About this task =
Write the listing below out again exactly, though only as far as the line with "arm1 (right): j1", which is included.

*** Opening of Data excerpt ***

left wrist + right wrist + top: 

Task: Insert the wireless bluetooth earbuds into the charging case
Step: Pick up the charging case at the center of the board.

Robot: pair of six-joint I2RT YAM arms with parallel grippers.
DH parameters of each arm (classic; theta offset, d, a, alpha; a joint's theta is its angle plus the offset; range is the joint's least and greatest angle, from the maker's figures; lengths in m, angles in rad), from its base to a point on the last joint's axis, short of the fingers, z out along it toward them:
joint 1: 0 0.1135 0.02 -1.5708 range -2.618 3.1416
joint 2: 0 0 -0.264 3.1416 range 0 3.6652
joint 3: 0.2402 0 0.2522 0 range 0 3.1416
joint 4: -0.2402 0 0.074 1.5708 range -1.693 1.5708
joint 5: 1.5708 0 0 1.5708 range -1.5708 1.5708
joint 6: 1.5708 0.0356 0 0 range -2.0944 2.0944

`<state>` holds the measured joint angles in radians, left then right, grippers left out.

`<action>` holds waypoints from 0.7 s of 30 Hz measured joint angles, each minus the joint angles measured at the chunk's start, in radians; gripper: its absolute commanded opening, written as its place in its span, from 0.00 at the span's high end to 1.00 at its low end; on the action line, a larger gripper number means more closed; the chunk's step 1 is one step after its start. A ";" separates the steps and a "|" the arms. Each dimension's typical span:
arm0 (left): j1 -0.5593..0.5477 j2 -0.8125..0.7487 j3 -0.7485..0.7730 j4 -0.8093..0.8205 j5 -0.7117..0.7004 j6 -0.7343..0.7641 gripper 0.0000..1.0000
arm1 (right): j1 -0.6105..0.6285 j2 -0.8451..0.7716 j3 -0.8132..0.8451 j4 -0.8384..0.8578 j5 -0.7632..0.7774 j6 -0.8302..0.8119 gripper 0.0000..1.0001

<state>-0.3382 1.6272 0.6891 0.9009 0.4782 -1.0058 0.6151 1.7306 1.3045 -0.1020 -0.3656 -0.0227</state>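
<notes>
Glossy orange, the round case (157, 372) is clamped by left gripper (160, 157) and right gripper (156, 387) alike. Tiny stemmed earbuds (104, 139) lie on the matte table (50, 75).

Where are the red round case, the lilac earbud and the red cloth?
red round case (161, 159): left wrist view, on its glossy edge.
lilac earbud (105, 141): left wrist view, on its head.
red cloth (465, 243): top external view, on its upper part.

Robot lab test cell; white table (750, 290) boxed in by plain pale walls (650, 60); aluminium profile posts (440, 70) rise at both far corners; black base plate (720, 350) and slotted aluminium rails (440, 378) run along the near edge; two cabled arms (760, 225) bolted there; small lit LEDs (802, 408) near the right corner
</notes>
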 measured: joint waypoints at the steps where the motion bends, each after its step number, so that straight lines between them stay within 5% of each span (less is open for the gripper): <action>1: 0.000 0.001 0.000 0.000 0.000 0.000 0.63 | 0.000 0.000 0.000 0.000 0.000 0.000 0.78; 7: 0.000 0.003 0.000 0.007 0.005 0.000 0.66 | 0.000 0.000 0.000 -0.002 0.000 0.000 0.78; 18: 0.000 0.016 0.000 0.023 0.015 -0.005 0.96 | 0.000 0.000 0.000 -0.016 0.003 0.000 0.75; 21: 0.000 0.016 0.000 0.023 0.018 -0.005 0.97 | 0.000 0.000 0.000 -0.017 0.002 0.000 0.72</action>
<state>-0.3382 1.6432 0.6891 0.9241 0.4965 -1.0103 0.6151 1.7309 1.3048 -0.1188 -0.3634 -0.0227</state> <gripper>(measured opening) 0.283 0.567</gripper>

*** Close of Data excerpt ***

Written solution =
left wrist + right wrist + top: 

Task: Insert the wireless bluetooth earbuds into the charging case
Step: Pick up the charging case at the center of the board.

Robot: pair of six-joint I2RT YAM arms with parallel grippers.
DH parameters of each arm (classic; theta offset, d, a, alpha; a joint's theta is its angle plus the offset; range is the joint's least and greatest angle, from the maker's figures; lengths in m, angles in rad), from its base to a point on the last joint's axis, short of the fingers, z out along it toward them:
joint 1: 0 0.1135 0.02 -1.5708 range -2.618 3.1416
joint 2: 0 0 -0.264 3.1416 range 0 3.6652
joint 3: 0.2402 0 0.2522 0 range 0 3.1416
joint 4: -0.2402 0 0.074 1.5708 range -1.693 1.5708
joint 5: 1.5708 0 0 1.5708 range -1.5708 1.5708
joint 6: 1.5708 0.0356 0 0 range -2.0944 2.0944

`<state>` holds the measured joint angles in radians, left then right, grippers left out.

`<action>` holds waypoints from 0.7 s of 30 Hz measured joint angles, each minus the joint angles measured at the chunk's start, in radians; gripper: its absolute commanded opening, written as its place in its span, from 0.00 at the span's high end to 1.00 at its low end; on the action line, a larger gripper number means more closed; the chunk's step 1 is one step after its start. A ";" separates the steps and a "|" the arms. Each dimension's typical span:
arm0 (left): j1 -0.5593..0.5477 j2 -0.8125..0.7487 j3 -0.7485..0.7730 j4 -0.8093..0.8205 j5 -0.7117..0.7004 j6 -0.7343..0.7641 gripper 0.0000..1.0000
arm1 (right): j1 -0.6105..0.6285 j2 -0.8451..0.7716 j3 -0.8132..0.8451 j4 -0.8384..0.8578 j5 -0.7632..0.7774 j6 -0.8302..0.8119 gripper 0.0000..1.0001

Nothing else is left to add to this answer.